EXERCISE REQUIREMENTS — Please report each line in the material below that includes "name".

SOURCE MATERIAL —
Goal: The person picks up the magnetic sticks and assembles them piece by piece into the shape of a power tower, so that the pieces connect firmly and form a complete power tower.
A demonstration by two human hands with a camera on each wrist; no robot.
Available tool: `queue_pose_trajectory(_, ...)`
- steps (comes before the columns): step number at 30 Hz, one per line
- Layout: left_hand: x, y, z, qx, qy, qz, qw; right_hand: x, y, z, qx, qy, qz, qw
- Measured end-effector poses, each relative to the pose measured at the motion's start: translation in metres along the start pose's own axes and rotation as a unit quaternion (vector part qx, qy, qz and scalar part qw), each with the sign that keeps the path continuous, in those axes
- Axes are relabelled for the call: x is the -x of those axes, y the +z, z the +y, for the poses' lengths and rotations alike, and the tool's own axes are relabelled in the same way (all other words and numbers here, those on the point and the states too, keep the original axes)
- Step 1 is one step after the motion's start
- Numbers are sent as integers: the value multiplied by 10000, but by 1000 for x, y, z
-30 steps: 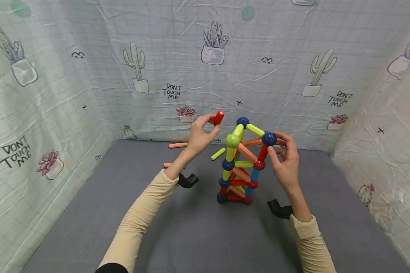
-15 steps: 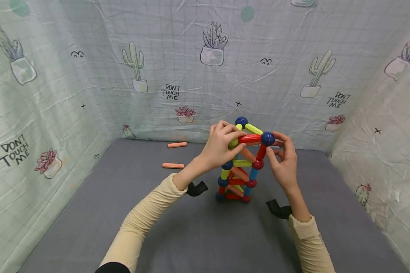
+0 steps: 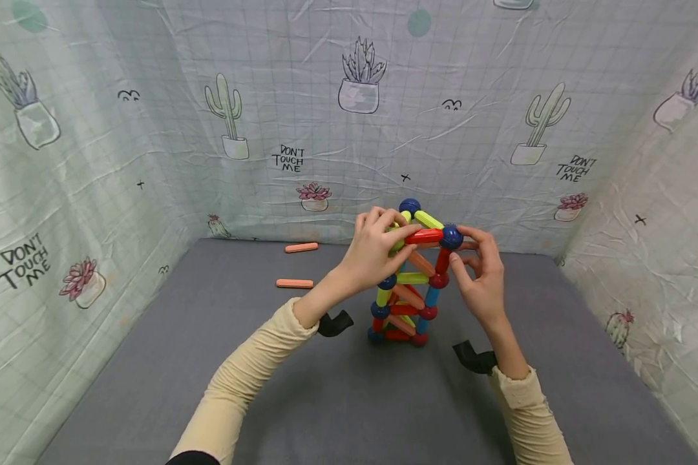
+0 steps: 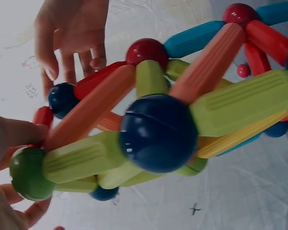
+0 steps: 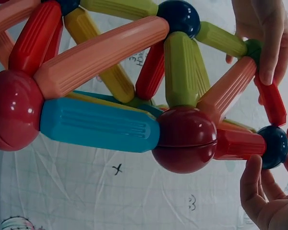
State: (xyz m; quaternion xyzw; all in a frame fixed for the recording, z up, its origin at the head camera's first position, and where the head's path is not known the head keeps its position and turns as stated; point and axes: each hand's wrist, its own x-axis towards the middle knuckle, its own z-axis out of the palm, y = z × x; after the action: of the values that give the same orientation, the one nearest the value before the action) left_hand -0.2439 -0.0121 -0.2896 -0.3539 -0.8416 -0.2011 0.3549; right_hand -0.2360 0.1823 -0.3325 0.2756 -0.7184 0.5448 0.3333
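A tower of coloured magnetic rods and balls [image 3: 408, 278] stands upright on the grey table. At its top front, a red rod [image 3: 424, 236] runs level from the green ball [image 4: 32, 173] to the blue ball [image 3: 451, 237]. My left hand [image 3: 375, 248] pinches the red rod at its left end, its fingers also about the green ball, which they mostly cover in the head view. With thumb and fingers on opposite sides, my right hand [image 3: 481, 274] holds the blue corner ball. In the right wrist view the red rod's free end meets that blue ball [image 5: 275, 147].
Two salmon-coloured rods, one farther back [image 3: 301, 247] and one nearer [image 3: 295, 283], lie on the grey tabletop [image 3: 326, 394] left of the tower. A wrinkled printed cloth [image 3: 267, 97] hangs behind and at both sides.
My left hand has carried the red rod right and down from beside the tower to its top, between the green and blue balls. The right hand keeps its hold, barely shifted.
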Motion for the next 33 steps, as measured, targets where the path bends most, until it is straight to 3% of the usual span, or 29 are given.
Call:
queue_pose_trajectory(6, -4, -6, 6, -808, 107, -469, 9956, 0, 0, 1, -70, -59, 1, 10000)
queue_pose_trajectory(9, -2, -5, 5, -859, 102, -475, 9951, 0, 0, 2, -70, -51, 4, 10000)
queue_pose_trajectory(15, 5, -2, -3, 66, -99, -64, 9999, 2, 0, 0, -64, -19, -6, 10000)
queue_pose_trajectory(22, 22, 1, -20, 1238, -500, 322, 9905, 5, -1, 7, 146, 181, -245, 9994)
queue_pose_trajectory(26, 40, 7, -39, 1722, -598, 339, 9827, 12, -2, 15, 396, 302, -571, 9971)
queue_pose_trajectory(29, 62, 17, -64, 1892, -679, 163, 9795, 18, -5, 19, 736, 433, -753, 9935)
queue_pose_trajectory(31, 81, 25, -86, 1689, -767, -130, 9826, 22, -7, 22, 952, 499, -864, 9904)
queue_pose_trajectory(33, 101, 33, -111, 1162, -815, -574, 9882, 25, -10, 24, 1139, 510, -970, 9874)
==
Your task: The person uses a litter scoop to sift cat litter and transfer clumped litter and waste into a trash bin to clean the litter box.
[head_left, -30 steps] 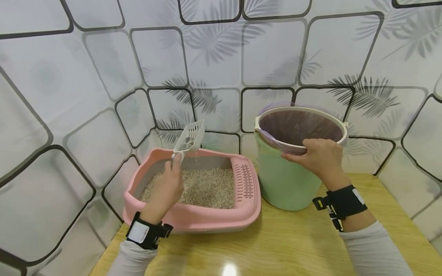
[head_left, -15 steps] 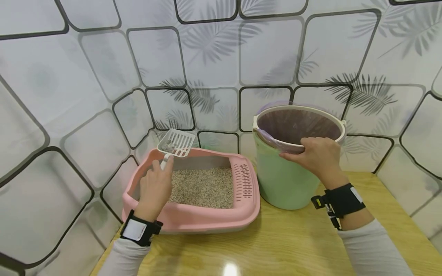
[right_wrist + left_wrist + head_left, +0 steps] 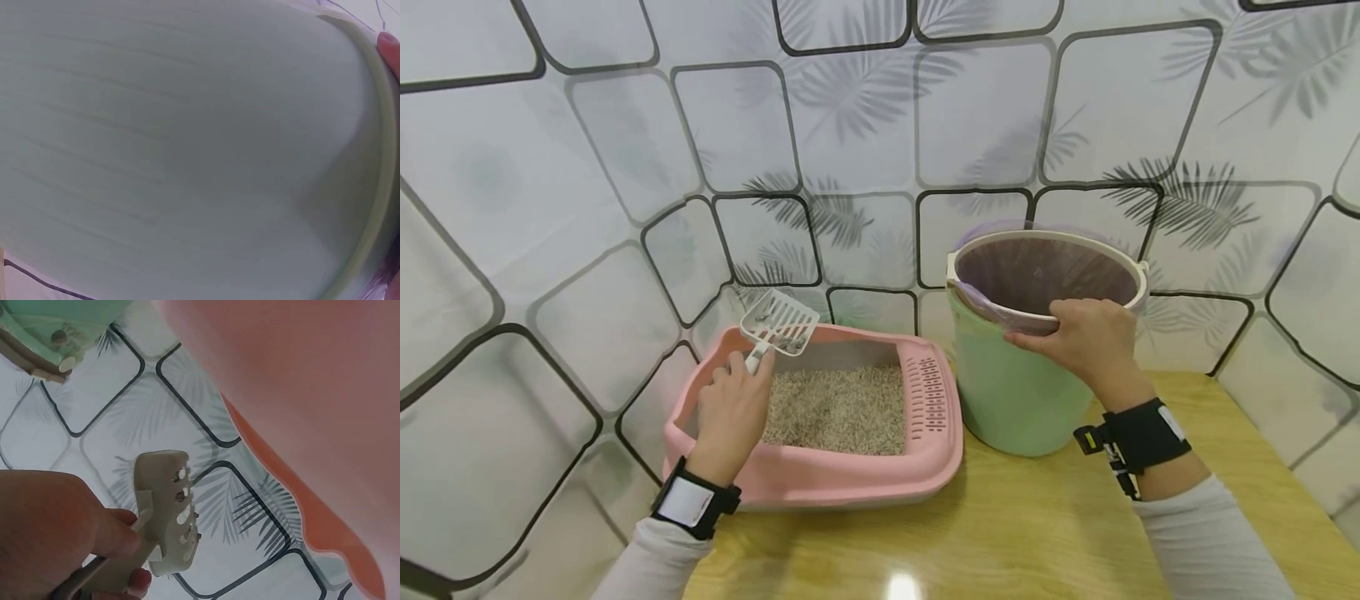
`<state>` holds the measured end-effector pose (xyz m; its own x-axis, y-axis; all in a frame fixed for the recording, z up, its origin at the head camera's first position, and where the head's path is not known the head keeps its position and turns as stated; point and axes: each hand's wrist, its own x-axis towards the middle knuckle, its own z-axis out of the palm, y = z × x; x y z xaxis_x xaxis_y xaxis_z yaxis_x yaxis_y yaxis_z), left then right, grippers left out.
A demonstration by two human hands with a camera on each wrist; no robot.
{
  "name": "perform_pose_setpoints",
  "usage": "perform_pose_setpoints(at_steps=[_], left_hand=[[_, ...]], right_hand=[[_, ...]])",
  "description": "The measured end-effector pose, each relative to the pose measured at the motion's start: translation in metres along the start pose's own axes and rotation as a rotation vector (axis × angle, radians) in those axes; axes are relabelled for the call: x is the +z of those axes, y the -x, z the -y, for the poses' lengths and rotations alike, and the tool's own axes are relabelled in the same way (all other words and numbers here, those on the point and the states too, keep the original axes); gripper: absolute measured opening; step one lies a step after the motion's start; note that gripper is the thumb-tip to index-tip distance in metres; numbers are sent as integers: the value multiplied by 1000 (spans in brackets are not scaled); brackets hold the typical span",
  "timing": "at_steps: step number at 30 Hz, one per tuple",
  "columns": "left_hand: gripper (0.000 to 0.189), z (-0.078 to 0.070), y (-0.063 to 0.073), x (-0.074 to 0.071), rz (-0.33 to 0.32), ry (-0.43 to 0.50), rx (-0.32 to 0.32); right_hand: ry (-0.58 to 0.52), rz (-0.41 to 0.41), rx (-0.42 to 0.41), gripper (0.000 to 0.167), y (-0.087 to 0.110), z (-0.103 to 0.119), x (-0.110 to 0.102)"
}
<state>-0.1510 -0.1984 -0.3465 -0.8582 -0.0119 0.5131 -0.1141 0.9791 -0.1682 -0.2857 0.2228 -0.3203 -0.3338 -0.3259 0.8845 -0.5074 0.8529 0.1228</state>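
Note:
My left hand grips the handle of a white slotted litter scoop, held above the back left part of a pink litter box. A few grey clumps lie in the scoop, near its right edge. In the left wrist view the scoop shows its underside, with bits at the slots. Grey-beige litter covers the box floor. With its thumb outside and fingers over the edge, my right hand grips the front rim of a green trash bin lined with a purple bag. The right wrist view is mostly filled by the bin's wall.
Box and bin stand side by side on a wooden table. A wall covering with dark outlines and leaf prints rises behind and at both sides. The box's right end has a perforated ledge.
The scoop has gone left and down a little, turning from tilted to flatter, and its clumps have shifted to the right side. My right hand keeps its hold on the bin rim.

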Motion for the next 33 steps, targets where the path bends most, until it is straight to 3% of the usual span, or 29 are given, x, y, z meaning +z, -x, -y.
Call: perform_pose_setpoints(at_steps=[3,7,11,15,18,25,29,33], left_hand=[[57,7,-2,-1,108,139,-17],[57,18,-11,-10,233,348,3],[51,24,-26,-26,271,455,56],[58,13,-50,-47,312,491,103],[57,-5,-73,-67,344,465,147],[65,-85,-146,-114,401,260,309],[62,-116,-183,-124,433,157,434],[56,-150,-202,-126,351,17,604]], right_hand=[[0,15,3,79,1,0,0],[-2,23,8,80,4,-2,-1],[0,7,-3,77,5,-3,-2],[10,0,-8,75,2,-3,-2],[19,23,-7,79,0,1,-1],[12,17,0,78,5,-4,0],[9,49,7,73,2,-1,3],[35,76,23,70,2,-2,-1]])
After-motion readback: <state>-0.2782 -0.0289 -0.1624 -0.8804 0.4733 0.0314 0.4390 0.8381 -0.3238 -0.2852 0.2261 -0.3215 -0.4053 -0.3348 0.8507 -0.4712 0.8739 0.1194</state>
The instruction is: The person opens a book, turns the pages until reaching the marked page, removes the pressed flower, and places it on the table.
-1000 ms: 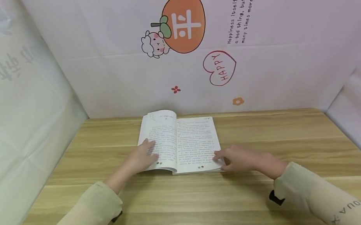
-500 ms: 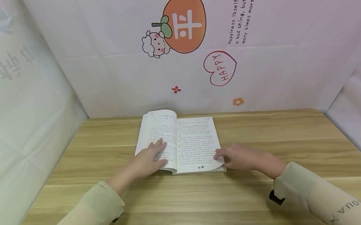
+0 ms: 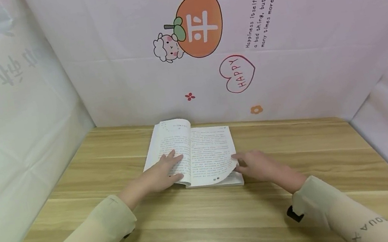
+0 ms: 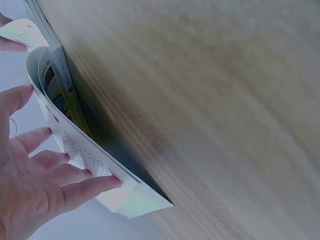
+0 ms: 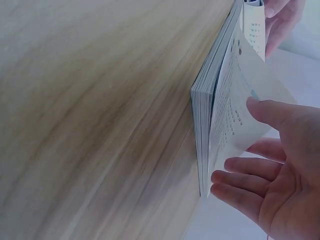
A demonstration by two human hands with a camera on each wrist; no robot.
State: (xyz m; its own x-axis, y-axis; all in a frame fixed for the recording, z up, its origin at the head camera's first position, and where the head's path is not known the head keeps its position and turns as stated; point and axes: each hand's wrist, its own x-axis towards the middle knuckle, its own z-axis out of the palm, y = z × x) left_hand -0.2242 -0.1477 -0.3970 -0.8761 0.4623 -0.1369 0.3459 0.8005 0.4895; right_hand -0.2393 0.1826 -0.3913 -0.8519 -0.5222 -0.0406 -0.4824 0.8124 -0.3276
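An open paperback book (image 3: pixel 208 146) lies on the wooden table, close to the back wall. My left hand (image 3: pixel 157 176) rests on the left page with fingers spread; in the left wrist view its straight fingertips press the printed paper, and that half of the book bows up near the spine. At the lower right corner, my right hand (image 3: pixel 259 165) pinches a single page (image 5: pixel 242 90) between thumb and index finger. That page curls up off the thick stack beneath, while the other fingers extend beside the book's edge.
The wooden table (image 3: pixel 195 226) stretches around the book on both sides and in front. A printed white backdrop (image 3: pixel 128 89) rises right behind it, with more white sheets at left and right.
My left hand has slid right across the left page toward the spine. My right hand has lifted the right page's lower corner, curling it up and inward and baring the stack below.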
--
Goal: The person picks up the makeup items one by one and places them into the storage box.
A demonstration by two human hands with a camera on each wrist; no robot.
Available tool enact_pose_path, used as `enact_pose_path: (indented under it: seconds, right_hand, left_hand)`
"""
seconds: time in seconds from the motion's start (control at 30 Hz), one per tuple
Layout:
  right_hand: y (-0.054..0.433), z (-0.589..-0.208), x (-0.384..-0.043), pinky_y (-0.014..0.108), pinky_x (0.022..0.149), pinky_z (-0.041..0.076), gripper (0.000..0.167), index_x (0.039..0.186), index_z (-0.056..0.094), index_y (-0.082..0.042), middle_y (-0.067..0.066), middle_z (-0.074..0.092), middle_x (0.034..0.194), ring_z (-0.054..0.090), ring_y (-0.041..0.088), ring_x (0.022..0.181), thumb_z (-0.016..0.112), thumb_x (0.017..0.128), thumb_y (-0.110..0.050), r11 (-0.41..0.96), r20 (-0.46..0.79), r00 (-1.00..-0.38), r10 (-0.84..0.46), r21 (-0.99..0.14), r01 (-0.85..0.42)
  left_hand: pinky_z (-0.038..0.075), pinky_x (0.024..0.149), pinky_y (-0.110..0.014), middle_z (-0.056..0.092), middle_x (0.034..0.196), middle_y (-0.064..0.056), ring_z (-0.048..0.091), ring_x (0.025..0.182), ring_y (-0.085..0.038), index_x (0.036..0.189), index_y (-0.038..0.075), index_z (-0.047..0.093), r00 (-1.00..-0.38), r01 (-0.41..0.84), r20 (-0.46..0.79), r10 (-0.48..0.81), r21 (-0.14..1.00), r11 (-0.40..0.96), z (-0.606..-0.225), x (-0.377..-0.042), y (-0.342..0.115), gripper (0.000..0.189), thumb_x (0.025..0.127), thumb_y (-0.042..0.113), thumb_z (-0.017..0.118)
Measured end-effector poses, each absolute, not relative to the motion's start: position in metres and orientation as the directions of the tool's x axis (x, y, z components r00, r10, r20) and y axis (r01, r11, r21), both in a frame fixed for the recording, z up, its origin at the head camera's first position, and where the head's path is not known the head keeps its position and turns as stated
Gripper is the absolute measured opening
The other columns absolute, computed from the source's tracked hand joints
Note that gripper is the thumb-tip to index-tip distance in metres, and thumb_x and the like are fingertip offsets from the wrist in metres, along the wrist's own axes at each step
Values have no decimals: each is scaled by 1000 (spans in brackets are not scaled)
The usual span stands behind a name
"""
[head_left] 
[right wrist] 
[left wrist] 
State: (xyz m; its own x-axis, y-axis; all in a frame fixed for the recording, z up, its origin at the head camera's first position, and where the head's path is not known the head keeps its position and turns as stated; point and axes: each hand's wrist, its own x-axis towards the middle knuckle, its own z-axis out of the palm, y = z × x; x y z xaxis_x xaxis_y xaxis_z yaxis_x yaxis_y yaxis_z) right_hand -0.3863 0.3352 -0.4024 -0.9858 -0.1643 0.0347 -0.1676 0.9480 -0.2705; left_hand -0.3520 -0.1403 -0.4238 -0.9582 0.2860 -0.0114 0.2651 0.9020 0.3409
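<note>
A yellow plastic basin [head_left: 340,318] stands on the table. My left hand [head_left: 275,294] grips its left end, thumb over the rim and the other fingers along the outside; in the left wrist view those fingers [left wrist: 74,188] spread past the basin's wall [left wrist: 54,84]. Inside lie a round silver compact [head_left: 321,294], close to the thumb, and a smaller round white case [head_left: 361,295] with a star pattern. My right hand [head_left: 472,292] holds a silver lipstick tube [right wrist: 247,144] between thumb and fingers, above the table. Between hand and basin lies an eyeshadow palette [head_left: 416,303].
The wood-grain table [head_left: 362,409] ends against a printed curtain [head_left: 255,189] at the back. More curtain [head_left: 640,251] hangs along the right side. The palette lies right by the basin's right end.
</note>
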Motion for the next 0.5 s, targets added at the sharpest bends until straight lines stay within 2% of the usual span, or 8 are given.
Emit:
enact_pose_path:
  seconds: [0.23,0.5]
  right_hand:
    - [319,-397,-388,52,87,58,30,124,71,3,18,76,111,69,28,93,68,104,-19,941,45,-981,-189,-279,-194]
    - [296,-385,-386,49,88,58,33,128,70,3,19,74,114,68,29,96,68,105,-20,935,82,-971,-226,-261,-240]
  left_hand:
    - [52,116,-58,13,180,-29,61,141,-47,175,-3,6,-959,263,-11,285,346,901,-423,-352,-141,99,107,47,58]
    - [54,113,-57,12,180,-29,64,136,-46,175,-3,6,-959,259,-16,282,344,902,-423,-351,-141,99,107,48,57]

SOLUTION TO THE PROBLEM —
  "name": "perform_pose_setpoints",
The usual span stands behind a name

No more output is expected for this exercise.